**Exercise brief:** Lines below that hold the word "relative" must be copied in full.

**Given records:**
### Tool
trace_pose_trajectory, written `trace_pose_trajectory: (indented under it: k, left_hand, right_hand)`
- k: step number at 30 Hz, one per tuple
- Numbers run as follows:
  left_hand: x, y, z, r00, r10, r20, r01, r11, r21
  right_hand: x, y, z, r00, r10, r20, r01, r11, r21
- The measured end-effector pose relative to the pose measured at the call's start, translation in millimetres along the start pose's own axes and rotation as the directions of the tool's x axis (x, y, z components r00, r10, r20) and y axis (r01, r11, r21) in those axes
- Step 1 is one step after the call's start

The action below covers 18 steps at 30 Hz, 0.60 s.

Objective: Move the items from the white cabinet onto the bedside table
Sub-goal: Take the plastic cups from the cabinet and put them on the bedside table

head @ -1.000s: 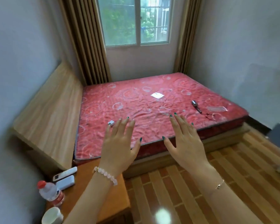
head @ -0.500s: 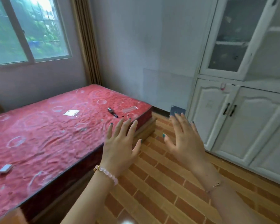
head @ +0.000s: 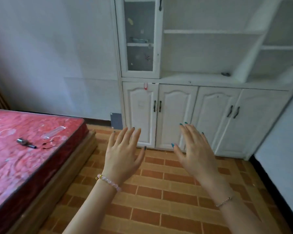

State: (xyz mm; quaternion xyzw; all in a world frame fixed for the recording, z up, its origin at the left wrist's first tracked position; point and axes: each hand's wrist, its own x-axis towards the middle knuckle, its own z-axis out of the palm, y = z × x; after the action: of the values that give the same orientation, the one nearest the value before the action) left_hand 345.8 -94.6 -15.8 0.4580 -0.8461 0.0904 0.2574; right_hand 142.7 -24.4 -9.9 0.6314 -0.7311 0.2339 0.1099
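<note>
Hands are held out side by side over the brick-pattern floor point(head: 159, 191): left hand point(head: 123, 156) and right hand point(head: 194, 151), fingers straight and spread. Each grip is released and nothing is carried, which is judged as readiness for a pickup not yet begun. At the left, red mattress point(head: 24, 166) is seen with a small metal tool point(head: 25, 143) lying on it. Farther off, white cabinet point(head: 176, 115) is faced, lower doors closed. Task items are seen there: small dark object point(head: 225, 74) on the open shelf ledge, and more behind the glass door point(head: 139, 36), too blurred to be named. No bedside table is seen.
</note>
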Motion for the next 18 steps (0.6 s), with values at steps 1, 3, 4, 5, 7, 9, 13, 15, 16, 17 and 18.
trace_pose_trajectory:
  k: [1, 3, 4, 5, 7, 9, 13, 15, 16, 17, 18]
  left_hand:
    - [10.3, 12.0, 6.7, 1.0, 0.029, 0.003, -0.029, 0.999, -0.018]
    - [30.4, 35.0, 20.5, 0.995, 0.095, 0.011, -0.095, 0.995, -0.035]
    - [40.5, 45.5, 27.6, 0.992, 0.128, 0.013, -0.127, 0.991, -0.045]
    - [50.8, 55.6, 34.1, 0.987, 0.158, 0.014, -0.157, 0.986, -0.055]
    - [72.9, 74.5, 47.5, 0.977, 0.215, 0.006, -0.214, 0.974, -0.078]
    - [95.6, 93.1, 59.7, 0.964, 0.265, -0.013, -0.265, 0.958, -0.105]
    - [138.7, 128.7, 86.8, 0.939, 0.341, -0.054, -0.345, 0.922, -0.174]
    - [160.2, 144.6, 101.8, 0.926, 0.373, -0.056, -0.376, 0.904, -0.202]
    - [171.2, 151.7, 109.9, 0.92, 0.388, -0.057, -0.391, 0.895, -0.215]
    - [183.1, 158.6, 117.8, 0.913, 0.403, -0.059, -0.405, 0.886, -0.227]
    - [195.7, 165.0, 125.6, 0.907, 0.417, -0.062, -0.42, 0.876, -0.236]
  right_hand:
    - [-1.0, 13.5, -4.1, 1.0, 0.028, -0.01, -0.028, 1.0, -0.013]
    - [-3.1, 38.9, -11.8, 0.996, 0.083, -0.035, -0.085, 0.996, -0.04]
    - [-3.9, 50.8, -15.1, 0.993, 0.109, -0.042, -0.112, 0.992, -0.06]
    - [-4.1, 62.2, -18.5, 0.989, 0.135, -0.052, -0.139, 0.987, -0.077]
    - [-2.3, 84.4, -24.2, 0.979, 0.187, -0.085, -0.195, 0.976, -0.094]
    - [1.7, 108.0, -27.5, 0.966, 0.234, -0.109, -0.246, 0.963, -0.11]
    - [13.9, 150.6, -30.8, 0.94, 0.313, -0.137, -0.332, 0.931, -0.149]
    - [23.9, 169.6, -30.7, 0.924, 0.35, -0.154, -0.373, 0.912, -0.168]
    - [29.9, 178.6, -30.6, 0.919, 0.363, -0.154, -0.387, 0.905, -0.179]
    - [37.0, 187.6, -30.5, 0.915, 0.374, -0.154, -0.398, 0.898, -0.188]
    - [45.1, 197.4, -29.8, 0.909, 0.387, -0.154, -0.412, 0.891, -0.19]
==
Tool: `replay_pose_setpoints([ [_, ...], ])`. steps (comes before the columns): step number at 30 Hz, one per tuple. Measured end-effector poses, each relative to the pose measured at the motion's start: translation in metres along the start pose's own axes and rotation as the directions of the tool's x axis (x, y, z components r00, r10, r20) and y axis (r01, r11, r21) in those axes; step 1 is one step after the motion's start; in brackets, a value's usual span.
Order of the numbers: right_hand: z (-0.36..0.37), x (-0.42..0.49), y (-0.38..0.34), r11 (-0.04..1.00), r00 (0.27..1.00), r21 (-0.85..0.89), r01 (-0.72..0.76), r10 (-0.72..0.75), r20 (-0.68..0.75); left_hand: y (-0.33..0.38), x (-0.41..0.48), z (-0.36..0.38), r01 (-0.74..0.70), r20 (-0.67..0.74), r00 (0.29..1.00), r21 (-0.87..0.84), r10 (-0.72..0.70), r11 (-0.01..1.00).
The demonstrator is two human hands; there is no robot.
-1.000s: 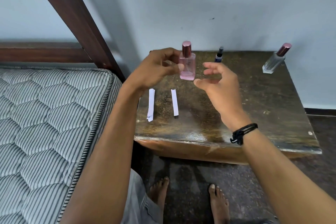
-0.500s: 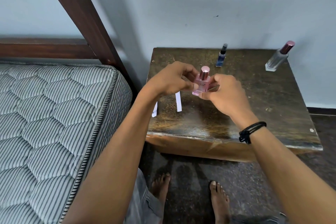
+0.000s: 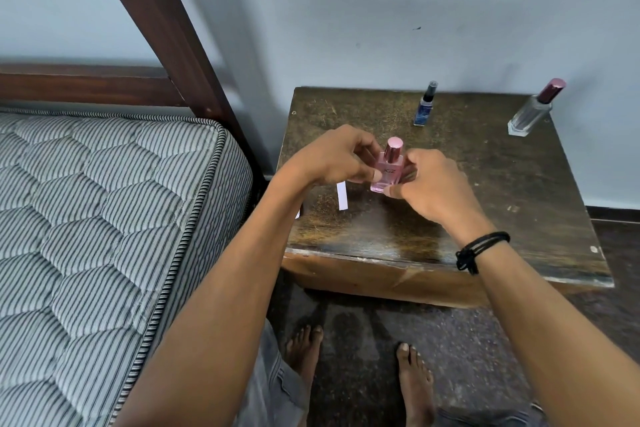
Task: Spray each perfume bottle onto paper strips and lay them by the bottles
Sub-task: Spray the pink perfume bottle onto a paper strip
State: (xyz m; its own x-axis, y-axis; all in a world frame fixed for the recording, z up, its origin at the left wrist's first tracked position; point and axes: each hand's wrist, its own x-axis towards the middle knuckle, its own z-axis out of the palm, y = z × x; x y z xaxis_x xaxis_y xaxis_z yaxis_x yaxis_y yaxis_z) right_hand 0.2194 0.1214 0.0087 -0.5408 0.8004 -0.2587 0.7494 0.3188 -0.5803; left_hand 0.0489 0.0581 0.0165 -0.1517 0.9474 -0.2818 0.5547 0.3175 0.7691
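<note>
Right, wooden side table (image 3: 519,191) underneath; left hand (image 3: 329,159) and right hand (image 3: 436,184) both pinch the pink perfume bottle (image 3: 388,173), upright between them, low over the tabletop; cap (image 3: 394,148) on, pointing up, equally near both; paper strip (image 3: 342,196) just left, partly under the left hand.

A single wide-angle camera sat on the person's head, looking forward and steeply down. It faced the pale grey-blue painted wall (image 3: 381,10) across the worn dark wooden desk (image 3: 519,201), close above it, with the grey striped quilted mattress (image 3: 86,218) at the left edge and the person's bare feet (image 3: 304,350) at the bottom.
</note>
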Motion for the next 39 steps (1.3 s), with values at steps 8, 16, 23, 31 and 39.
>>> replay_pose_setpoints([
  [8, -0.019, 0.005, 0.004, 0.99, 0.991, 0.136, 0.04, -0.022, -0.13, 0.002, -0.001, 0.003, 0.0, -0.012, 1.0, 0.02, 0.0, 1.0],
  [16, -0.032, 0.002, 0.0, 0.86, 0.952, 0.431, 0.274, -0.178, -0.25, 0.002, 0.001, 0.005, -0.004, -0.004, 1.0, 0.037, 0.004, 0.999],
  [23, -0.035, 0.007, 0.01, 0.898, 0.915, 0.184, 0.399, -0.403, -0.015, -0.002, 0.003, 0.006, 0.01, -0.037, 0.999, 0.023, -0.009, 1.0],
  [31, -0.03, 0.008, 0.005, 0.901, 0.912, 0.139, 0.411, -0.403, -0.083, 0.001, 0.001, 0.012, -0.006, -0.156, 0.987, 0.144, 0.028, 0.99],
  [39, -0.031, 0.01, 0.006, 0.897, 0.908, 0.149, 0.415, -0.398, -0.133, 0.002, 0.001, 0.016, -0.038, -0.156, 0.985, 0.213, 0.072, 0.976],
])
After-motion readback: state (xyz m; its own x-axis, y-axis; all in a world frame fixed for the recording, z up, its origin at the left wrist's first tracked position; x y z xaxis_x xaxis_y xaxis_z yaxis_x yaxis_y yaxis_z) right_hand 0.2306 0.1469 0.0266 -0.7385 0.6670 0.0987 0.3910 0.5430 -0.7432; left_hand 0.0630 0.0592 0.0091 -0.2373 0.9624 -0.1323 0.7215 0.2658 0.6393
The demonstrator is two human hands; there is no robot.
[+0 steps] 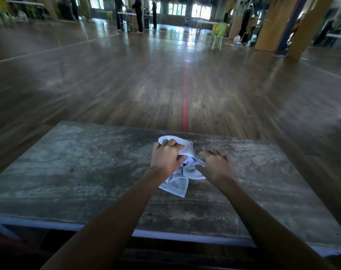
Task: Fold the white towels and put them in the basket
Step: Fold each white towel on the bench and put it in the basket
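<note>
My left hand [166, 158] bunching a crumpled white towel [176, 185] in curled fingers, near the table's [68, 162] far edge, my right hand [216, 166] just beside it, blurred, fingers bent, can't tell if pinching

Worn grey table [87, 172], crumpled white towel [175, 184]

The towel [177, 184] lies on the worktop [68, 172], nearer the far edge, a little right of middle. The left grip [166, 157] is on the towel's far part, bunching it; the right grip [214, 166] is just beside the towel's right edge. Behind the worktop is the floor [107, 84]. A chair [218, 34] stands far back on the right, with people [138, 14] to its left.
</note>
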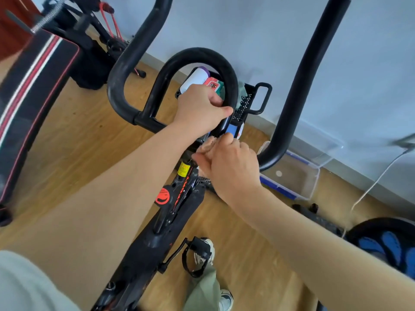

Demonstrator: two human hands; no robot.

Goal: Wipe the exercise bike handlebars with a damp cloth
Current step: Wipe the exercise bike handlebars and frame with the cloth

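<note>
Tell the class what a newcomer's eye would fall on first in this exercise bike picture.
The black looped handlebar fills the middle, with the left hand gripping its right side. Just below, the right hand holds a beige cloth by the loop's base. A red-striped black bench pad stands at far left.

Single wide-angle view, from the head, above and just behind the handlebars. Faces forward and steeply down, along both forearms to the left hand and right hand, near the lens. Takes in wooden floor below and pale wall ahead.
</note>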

**Written response:**
- The measured end-effector pose relative to the pose measured at the call's start, translation in millimetres along the start pose's own axes and rotation as the directions of the tool's x axis (x, y, z components r00, r10, r20) and y axis (r01, r11, r21) in those axes
Tool: `replay_pose_setpoints([ [_, ...], ])`. steps (comes before the columns): step number at 30 Hz, one per tuple. Measured end-effector poses, each relative to the pose measured at the motion's start: translation in metres along the start pose's own axes and rotation as the directions of the tool's x axis (x, y, z components r00, r10, r20) and y axis (r01, r11, r21) in those axes; step 1 is one step after the motion's start; in brackets, a value's usual span.

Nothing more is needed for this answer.